This is a memorable World Heritage Listed town, justifiably so. Put it on your list of places to visit. The inevitable consequence is, as with Prague that
It is seething with tourists
It has a significant number of 5 star hotels out of proportion to the population
Expensive craft shops alternate with food shops and ice creameries and clothing stores.
Restaurants specializing in “genuine” bohemian food and finally and most impressively the tourist office have produced its own app – in the Apple store.
But why is it that in all of these heritage towns, alongside the usual cultural museums and performing arts venues, there is around the corner a
Museum of medieval torture
Museum of sex toys
A Wax Museum.
I had roast pork, cabbage and ham and “dumplings” for dinner. Now here I face a dilemma. My mother’s dumplings were flour, water, a knob of butter and a pinch of salt, all kneaded into dough and then rolled into balls and dropped into the gravy of the casserole at the right time, so to cook in the gravy.

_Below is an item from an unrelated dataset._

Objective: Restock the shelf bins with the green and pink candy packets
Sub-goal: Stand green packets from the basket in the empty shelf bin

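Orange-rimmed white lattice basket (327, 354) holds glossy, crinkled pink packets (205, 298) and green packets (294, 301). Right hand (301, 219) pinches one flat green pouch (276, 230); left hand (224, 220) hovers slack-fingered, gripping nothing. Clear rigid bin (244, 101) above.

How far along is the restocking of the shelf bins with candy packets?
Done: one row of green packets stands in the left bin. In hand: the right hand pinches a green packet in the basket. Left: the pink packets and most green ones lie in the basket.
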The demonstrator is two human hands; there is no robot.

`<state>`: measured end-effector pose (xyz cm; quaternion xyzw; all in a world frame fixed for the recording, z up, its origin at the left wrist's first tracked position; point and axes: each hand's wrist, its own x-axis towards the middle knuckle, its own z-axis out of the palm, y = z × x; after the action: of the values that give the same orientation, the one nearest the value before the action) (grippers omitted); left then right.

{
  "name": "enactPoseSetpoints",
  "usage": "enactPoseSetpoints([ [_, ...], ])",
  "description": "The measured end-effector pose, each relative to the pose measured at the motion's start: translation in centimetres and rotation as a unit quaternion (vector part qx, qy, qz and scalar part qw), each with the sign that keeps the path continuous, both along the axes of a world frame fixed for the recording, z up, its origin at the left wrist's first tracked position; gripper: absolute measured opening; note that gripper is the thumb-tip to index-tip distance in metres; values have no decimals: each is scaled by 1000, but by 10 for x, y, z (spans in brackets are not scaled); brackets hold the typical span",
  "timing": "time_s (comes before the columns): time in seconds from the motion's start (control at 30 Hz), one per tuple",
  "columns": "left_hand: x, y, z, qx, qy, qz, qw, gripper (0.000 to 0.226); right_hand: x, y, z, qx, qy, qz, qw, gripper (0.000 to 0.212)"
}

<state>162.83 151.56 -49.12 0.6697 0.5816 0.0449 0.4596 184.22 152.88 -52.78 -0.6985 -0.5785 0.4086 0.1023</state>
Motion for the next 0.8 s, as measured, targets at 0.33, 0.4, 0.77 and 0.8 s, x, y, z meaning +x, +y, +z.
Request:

The Czech version is so different that I can’t believe it’s the same animal! Whilst it may have a knob of butter, it’s definitely not a ball but a soft, doughy, chewy white log. This log is cut onto 1 – 2 cm thick circles. How it is cooked I have no idea! It certainly has never been anywhere near gravy, although its consistency – a cross between tofu and Wettex, is quite appropriate to mop up the plate at the end of the meal. In summary this alleged traditional Bohemian food is left wanting! In my case , just “left”!
The highlight of this town is the castle and its grounds as well as the entire ancient village. I was there on a Saturday and at about 3pm about 50 bikies and their molls, roared up the hill and took a group photo shoot – men, bikes and Sheila’s!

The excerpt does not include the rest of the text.